'Open season' comment just fine by some Mason County residents

'Open season' comment just fine by some Mason County residents »Play Video
MASON COUNTY, Wash -- "Open season on criminals," county commissioner? Well, sir, some of your constituents have no problem with that, but your deputies do.

Mason County Commissioner Tim Sheldon has been at the center of a divisive controversy after declaring "open season on criminals."

Mason County, like the majority of counties in the state of Washington, is facing budget cuts. County Commissioner Tim Sheldon says that could mean cutting at least one deputy sheriff.

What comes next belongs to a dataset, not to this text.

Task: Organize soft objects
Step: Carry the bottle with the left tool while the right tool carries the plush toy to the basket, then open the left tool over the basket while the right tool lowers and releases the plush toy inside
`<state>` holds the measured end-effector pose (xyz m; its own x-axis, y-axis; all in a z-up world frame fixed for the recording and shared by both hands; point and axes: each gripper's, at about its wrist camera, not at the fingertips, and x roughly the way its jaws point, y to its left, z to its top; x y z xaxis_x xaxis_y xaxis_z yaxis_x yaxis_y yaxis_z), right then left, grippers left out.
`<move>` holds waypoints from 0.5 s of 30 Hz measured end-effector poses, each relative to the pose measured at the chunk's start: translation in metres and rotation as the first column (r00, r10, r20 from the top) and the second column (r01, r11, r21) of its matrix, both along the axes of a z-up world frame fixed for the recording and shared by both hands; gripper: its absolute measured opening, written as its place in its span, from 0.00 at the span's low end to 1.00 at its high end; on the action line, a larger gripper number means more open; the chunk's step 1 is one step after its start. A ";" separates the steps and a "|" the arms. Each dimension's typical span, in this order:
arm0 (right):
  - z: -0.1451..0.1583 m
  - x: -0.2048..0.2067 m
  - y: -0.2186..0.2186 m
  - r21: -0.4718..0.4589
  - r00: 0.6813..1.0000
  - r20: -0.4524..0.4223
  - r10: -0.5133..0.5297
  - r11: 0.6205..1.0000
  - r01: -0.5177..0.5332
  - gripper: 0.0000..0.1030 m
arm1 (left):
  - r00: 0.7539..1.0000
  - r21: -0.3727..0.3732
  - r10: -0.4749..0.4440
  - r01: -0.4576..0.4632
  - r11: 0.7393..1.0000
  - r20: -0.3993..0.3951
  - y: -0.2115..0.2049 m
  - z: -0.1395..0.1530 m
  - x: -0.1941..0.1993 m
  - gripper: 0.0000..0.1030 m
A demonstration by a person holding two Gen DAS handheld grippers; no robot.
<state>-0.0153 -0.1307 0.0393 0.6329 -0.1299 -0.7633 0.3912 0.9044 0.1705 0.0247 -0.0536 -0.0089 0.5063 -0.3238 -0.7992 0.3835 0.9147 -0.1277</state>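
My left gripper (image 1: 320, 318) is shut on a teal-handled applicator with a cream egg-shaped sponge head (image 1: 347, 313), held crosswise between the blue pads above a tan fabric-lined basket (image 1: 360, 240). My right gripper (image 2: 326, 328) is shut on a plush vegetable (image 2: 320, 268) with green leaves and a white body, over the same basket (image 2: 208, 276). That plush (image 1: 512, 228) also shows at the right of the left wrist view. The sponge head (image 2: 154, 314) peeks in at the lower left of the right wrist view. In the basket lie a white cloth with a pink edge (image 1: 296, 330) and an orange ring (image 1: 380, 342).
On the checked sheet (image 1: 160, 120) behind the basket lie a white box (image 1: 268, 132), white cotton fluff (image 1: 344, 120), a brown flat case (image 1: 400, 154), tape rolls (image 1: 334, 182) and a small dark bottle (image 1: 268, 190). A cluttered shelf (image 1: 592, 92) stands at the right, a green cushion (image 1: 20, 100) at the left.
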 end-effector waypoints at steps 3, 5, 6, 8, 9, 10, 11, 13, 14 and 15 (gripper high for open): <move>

And Sheldon told the Shelton-Mason County Journal newspaper he thinks armed residents in the county will help ease some of the risk involved in that decision.

"There is no bag limit. There's always an open season on criminals in Mason County," he told the paper.

And as far as Mike Mickelson is concerned, that's just fine.

Mickelson, 72, lives alone with his dog, Pepper. And with his .22 magnum on his side, he says he can do without a few deputies.

"I am armed. I don't how many other people are," he said.

Mickelson's used to taking matter into his own hands. As far as he's concerned, his safety is his own responsibility.

"We don't really need to depend too much on the response time of the sheriff's department," he said.

Sheldon shares Mickelson's watch-your-own-back sentiment.

"We feel comfortable with firearms. Defending a home is a natural instinct for a Mason County resident," he said.

The county has a $1.1 million deficit. In March, the county saw a 26-percent drop in sales tax avenue. Under the proposed cuts, the sheriff's office would lose $382,000 and up to five deputies who patrol the streets would be laid off.

Sheldon has made clear that he's not promoting vigilantism, but deputies are worried nevertheless about improperly-trained citizens taking matter into their own hands.

"If some vigilantism takes place, that's going to increase our work load, not decrease our work load," said Chief Deputy Dean Byrd. "What happens is not only do we investigate the original crime, but we also investigate the incident to interdict that crime."

"That's bogus," Sheldon said. "The sheriff's office is trying to protect themselves from some minor cuts that may happen."

As county leaders are working to get a tighter grip on the budget, Mickelson is keeping a tight hold of his gun and fire, if necessary.

"It's my right to own a gun," he said. "In the unlikely situation that I had to defend myself, I could."

The Mason County commissioners will hold at budget hearing at 9:30 a.m. Tuesday. They plan on making cuts in most departments, including the sheriff's office.